The Marcellus shale is a naturally fractured formation, and it is vital to account for the natural fractures during a simulation study. A discrete fracture network (DFN) model and a 3D mechanical earth model (3D MEM) were created and used to determine the complexity of the hydraulic fracture geometry. The microseismic data obtained during the hydraulic fracture simulations served to constrain the hydraulic fracture footprint.
The proposed workflow uses unconventional fracture modeling (UFM) to predict the propagation of complex hydraulic fracture networks with pre-existing natural fractures and model the stress shadow effect and the lamination effect considering different proppant placement by type within the fracture. Propped and unpropped fracture half-lengths obtained during history matching provide calibration for the UFM. Based on the calibrated model, an analysis of the current perforation efficiency was performed, which showed that almost half of the perforations do not contribute to the production. Optimization of well spacing and cluster spacing was performed on a two-well pad to account for well interference such as fracture hits, stress shadow, and depletion after 30 years of production.
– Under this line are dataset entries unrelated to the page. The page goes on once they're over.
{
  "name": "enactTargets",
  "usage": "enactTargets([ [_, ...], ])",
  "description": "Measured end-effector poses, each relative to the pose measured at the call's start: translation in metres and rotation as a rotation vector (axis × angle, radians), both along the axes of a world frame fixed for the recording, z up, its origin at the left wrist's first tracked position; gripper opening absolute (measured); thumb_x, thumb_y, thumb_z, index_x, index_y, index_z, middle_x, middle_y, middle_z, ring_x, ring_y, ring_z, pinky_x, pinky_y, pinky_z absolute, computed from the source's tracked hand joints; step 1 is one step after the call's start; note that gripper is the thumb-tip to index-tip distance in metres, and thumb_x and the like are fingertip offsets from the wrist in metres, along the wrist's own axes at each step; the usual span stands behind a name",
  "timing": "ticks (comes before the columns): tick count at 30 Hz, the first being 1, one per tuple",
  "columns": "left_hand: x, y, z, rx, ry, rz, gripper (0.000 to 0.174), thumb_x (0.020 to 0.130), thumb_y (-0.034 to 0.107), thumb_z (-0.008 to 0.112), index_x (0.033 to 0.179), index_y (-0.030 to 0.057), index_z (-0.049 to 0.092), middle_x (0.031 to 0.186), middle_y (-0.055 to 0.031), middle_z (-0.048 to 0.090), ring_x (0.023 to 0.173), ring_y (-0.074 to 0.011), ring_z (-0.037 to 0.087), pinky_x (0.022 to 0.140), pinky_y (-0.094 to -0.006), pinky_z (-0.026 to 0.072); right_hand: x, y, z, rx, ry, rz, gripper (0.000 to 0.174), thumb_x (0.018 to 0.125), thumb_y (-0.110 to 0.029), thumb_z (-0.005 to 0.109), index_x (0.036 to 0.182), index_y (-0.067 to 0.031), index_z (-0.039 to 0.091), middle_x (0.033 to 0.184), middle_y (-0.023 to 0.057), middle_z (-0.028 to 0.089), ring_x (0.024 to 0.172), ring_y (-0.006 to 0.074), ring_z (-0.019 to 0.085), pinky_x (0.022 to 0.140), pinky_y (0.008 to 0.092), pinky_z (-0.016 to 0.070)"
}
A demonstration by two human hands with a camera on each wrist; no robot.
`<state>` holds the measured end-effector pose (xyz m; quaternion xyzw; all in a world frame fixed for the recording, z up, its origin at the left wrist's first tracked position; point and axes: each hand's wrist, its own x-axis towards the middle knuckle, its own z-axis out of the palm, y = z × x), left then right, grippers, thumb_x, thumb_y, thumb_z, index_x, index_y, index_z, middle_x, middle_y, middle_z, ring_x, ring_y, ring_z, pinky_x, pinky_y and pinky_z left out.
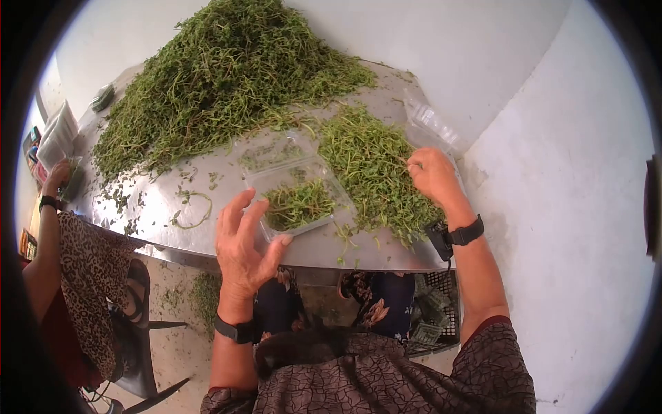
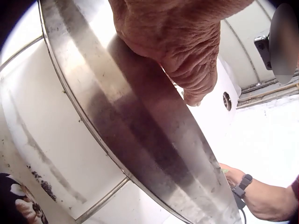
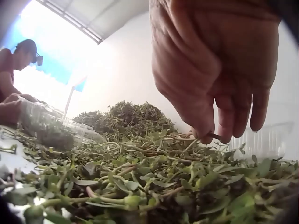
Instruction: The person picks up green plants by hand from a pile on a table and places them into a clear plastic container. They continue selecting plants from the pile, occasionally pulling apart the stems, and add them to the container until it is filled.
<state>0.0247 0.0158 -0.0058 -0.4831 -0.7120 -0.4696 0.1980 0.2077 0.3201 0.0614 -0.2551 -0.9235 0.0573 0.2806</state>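
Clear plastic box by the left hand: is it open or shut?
Open. The box has its clear lid folded back on the far side, and the green sprigs inside lie uncovered.

A clear plastic container (image 1: 318, 224) sits on the metal table with its hinged lid (image 1: 281, 146) folded open away from the person; green sprigs (image 1: 298, 205) partly fill its base. The left hand (image 1: 243, 238) is at its left side, fingers apart, thumb by the near edge. Just right of it spreads a loose, tangled heap of leafy stems (image 1: 369, 169), where the right hand (image 3: 217, 79) pinches a thin reddish stem (image 3: 214, 136).
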Motion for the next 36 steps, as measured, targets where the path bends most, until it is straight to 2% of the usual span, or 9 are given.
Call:
enactTargets([
  [7, 0.0, 0.0, 0.0, 0.009, -0.001, -0.01, 0.054, 0.079, 0.042, 0.072, 0.114, 0.0008, 0.064, 0.127, -0.0195, 0.056, 0.112, -0.0362, 0.056, 0.095, -0.0452, 0.0465, 0.013, -0.003, 0.001, -0.067, 0.042, -0.009, 0.01, 0.077, -0.008, 0.06, 0.078, -0.003, 0.069, 0.079, 0.0181, 0.067, 0.076, 0.0382, 0.064, 0.072, 0.0453, 0.0514],
  [9, 0.001, 0.0, 0.001, 0.0, -0.011, -0.003, 0.054, 0.078, 0.04, 0.072, 0.114, 0.0004, 0.064, 0.127, -0.0199, 0.055, 0.112, -0.0364, 0.056, 0.095, -0.0447, 0.0467, 0.015, -0.003, 0.003, -0.281, -0.121, -0.092, 0.011, 0.079, -0.009, 0.06, 0.081, -0.0021, 0.069, 0.085, 0.0194, 0.068, 0.082, 0.0378, 0.066, 0.076, 0.0451, 0.0513],
  [13, 0.002, 0.001, 0.003, 0.003, -0.007, -0.01, 0.054, 0.079, 0.039, 0.072, 0.114, -0.0001, 0.063, 0.127, -0.0205, 0.055, 0.112, -0.0365, 0.056, 0.095, -0.0443, 0.0472, 0.012, -0.009, 0.013, -0.342, -0.123, -0.155, 0.013, 0.081, -0.012, 0.063, 0.085, -0.0017, 0.069, 0.088, 0.0196, 0.068, 0.085, 0.0376, 0.066, 0.077, 0.0444, 0.0515],
  [16, 0.003, 0.001, 0.004, 0.058, 0.015, -0.012, 0.049, 0.069, 0.027, 0.077, 0.11, 0.0017, 0.064, 0.125, -0.0192, 0.057, 0.105, -0.0373, 0.057, 0.089, -0.0455, 0.0474, 0.006, -0.007, 0.014, -0.227, -0.041, -0.129, 0.015, 0.081, -0.014, 0.066, 0.088, -0.0014, 0.069, 0.086, 0.0193, 0.068, 0.083, 0.0382, 0.066, 0.077, 0.0443, 0.0515],
  [18, 0.001, 0.0, 0.001, 0.001, 0.001, -0.012, 0.055, 0.08, 0.041, 0.073, 0.114, -0.0003, 0.063, 0.127, -0.0208, 0.055, 0.112, -0.0369, 0.057, 0.095, -0.0443, 0.0473, 0.002, -0.009, 0.016, -0.122, -0.083, -0.051, 0.018, 0.081, -0.016, 0.07, 0.089, 0.0002, 0.069, 0.085, 0.0212, 0.067, 0.084, 0.0393, 0.065, 0.077, 0.0458, 0.0511],
  [22, -0.001, -0.001, -0.001, 0.001, 0.006, -0.002, 0.056, 0.08, 0.042, 0.073, 0.115, -0.0003, 0.063, 0.127, -0.0208, 0.055, 0.112, -0.0367, 0.057, 0.095, -0.0443, 0.0476, -0.008, -0.01, 0.009, 0.033, -0.125, -0.052, 0.022, 0.079, -0.016, 0.073, 0.087, 0.0027, 0.066, 0.083, 0.024, 0.066, 0.082, 0.0409, 0.064, 0.075, 0.0489, 0.05],
  [27, 0.0, -0.001, -0.002, -0.012, -0.004, -0.006, 0.056, 0.079, 0.042, 0.073, 0.115, -0.0003, 0.064, 0.127, -0.0211, 0.055, 0.111, -0.0361, 0.058, 0.095, -0.0441, 0.0481, -0.012, -0.005, 0.003, 0.181, -0.005, -0.081, 0.018, 0.077, -0.013, 0.073, 0.083, -0.0005, 0.062, 0.088, 0.0192, 0.064, 0.089, 0.04, 0.059, 0.08, 0.0499, 0.0464],
  [31, 0.001, -0.001, -0.001, -0.013, -0.01, -0.001, 0.056, 0.079, 0.042, 0.074, 0.114, -0.0003, 0.064, 0.127, -0.021, 0.055, 0.111, -0.0359, 0.059, 0.095, -0.0439, 0.0484, -0.013, -0.007, 0.004, 0.173, -0.113, -0.08, 0.017, 0.076, -0.012, 0.073, 0.087, -0.0028, 0.064, 0.089, 0.0165, 0.063, 0.092, 0.0386, 0.057, 0.083, 0.0477, 0.0455],
  [36, 0.001, -0.001, -0.002, -0.005, -0.027, -0.013, 0.055, 0.078, 0.04, 0.075, 0.114, -0.0003, 0.064, 0.127, -0.0212, 0.055, 0.111, -0.0358, 0.059, 0.095, -0.0438, 0.0486, -0.013, -0.003, -0.003, 0.243, -0.192, -0.084, 0.004, 0.077, -0.009, 0.07, 0.078, -0.0056, 0.068, 0.078, 0.0172, 0.06, 0.089, 0.0379, 0.057, 0.082, 0.0474, 0.0462],
])
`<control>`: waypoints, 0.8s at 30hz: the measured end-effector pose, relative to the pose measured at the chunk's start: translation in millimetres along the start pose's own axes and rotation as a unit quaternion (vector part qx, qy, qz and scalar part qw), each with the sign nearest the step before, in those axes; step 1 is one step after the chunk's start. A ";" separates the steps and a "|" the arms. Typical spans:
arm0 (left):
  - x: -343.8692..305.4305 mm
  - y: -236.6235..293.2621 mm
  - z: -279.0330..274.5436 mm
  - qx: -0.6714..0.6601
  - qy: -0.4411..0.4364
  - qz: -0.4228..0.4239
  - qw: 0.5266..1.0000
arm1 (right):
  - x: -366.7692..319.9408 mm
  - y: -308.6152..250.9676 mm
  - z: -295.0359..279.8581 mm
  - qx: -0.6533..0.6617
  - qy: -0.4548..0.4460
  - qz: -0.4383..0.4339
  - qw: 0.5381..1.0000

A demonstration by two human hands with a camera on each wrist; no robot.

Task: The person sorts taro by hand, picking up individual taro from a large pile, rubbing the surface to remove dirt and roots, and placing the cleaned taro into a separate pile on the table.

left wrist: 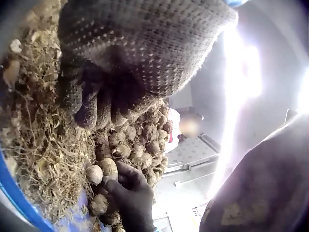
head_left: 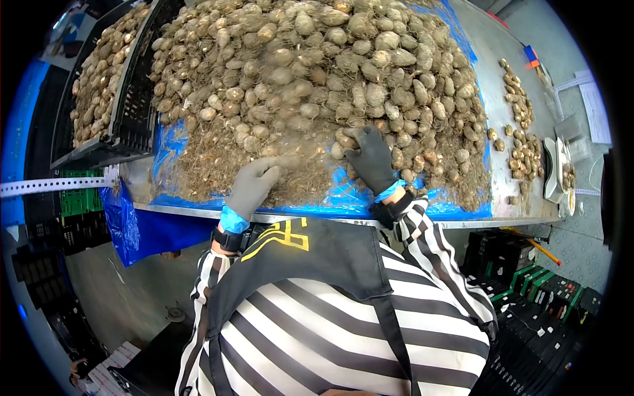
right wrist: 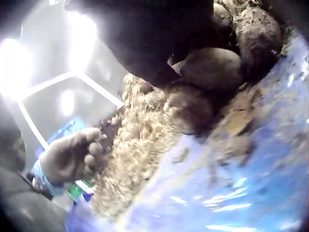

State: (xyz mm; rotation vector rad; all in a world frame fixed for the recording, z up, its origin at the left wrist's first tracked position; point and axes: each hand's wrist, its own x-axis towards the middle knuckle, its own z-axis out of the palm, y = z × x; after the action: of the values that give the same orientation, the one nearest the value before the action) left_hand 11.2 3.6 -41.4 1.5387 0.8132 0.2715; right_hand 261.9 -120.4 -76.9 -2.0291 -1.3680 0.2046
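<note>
My left hand [head_left: 254,188], in a grey glove, hovers above loose root debris [head_left: 211,162] near the table's front edge. Its fingers are loosely curled in the left wrist view, with nothing visible in them. At the near side of the heap, my right hand [head_left: 372,158] pinches a round brown tuber [head_left: 345,138] between thumb and fingers. The left wrist view also shows this grip, with the tuber [left wrist: 109,168] beside a paler one [left wrist: 94,174]. Dark glove fabric hides part of the tubers [right wrist: 212,67] in the right wrist view.
A large heap of hairy tubers [head_left: 370,66] covers blue plastic sheeting [head_left: 340,191]. On the left stands a black crate [head_left: 129,109] of tubers. Smaller piles [head_left: 525,155] lie at the right beside a white scale [head_left: 553,171]. Stacked crates [head_left: 535,317] stand below right.
</note>
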 end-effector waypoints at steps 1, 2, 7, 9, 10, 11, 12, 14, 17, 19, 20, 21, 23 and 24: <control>3.4 -1.5 0.1 0.003 -0.009 0.015 1.000 | -0.9 -4.3 -0.2 0.063 0.008 0.027 0.998; 5.6 -1.8 0.4 0.007 -0.016 0.028 0.999 | -1.9 -10.1 -0.2 0.127 0.013 0.053 0.990; 13.8 19.2 13.6 -0.018 -0.052 0.023 0.998 | 6.3 -76.8 -3.0 0.222 0.049 -0.072 0.971; 11.7 20.5 11.9 -0.085 0.005 0.045 0.995 | 1.5 -95.5 -2.7 0.222 -0.008 -0.120 0.968; 10.0 23.7 9.8 -0.118 0.033 0.057 0.991 | 0.6 -101.0 -2.5 0.221 -0.036 -0.143 0.964; 2.3 28.8 2.3 -0.126 0.021 0.027 0.991 | 2.7 -99.8 0.3 0.231 -0.054 -0.139 0.962; -4.1 34.7 1.1 -0.113 0.027 0.038 0.992 | 6.6 -98.7 -0.1 0.295 -0.066 -0.085 0.950; -13.1 40.0 2.2 -0.091 0.036 0.060 0.993 | 16.1 -97.8 -4.9 0.412 -0.092 0.026 0.906; -12.3 30.9 1.0 -0.041 0.054 0.064 0.996 | 22.9 -104.5 -5.3 0.405 -0.088 0.010 0.910; -12.3 32.8 2.4 -0.010 0.064 0.074 0.995 | 24.4 -111.4 -4.2 0.351 -0.075 -0.055 0.932; -11.9 31.8 1.1 0.028 0.076 0.077 0.994 | 23.9 -111.0 -0.7 0.370 -0.077 -0.027 0.926; -11.8 31.3 0.6 0.066 0.089 0.079 0.991 | 22.2 -109.2 4.9 0.389 -0.079 0.001 0.918; -13.4 32.6 2.8 0.060 0.110 0.110 0.986 | 21.7 -113.4 9.9 0.389 -0.054 0.005 0.920; -14.1 33.8 3.8 0.057 0.120 0.124 0.983 | 23.0 -119.8 8.3 0.369 -0.026 -0.019 0.929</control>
State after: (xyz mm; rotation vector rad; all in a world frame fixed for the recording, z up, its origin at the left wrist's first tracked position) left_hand 14.5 -6.1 -6.0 1.7399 0.8343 0.6114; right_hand 176.5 -70.0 -5.4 -1.3673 -1.1236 0.6527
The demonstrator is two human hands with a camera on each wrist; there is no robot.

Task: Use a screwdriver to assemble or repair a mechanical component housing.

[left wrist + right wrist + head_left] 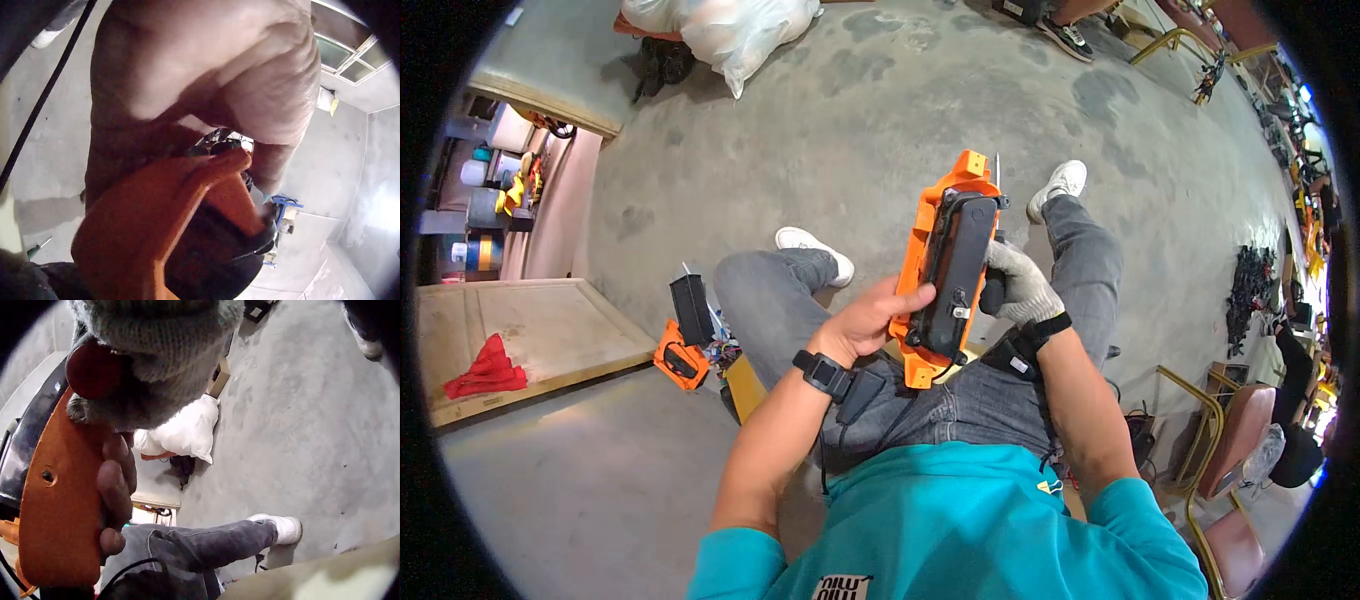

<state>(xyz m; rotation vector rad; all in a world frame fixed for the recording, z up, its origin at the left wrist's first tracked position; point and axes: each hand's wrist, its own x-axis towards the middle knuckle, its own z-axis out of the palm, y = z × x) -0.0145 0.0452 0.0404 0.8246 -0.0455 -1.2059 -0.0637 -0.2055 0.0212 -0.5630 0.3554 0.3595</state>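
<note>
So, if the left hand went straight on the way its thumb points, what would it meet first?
Likely the black part in the orange frame: the left hand grips the frame and perhaps touches that part already. The gloved right hand lies beyond, though depth is unclear.

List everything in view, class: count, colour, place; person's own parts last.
Housing: one, orange, centre
Casing: one, black, against housing
Handle: one, dark, right of housing
Smaller piece: one, orange-black, left
Block: one, black, beside smaller piece
Wooden panel: one, tan, left
Cloth: one, red, on wooden panel
Bagging: uncounted, white, top
Chair: at least one, pink, lower right
Clutter: uncounted, mixed, far right
Floor: one, grey, throughout
Shoes: two, white, on floor
Left grip: one, bare, holding housing
Right grip: one, grey-gloved, holding handle
</note>
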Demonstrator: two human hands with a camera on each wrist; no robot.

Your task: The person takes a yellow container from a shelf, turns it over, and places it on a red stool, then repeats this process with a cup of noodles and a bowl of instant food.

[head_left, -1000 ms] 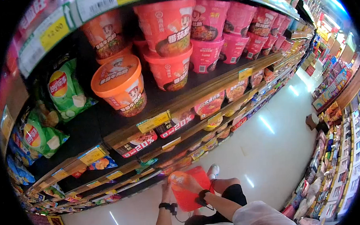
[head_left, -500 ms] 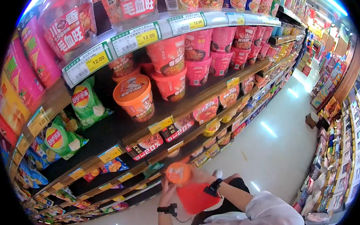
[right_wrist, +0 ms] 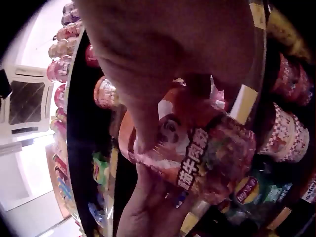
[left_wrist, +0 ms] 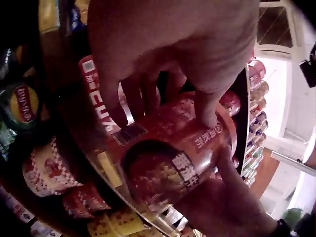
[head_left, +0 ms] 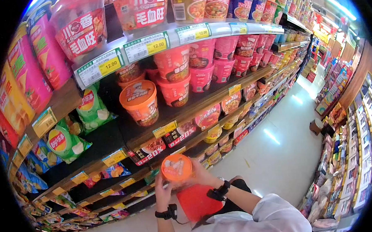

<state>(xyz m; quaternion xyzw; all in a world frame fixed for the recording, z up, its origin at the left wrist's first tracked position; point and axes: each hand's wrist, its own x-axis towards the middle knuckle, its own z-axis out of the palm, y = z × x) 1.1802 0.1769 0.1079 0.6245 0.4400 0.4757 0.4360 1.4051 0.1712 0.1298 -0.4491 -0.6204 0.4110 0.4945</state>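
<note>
An orange-lidded instant noodle cup (head_left: 176,167) is held between both hands in front of the lower shelves, its lid facing up toward the head view. My left hand (head_left: 162,191) grips its left side, and my right hand (head_left: 202,176) holds its right side. In the left wrist view, the left thumb presses the cup's wall (left_wrist: 163,148) close to the lid rim, with printed characters and a food picture showing. From the right wrist view, the right thumb lies along the cup (right_wrist: 197,148) near the rim. Below the hands is a red flat-looking object (head_left: 198,203), partly hidden.
A matching orange cup (head_left: 139,102) stands at the front of the middle shelf, beside stacked pink cups (head_left: 201,78). Green chip bags (head_left: 66,140) lie to its left. Price tags line the wooden shelf edge (head_left: 202,111). The aisle floor (head_left: 274,145) runs to the right, toward another stocked shelf (head_left: 354,171).
The noodle cup has risen from low over the red object to nearer the shelves, with both hands on it. The head view has shifted, showing more of the upper shelf.
</note>
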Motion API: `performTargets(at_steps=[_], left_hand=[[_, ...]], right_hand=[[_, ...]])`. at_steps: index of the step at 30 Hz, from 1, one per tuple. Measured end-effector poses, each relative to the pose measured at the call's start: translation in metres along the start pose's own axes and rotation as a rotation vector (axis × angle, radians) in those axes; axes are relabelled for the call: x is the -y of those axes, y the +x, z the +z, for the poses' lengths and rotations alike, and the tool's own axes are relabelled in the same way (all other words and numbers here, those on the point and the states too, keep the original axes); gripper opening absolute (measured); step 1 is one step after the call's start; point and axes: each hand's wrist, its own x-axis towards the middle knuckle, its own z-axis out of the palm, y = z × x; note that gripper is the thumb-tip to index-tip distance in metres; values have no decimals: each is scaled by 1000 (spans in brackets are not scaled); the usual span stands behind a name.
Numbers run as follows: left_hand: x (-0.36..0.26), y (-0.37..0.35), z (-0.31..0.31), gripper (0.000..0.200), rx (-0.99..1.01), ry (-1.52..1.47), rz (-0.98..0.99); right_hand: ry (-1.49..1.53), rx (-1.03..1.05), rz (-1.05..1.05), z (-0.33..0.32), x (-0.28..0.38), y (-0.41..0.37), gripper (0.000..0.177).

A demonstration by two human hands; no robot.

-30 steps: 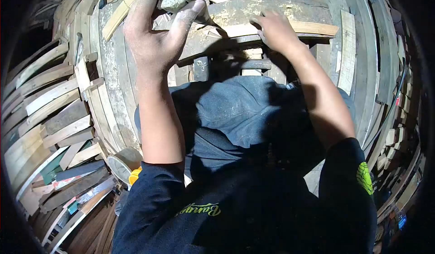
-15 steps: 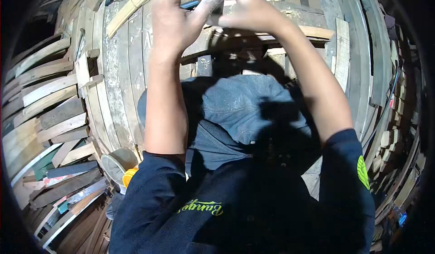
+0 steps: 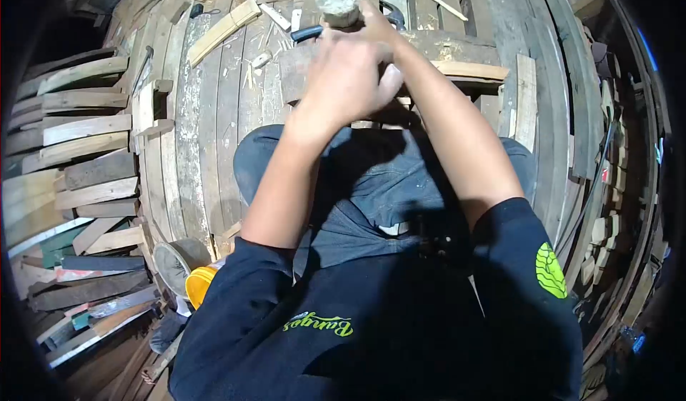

The recommended well spacing and completion design improved production by up to 20% per well compared to the initial development plan.
The complex approach is becoming a new norm for the successful development of unconventional reservoirs because simple analytical models cannot address well interference issues and account for heterogeneity in the rock properties. The presented workflow can be consistently applied to evaluate well spacing and interference in time for the subsequent wells completed in the Marcellus to help achieve maximum recovery.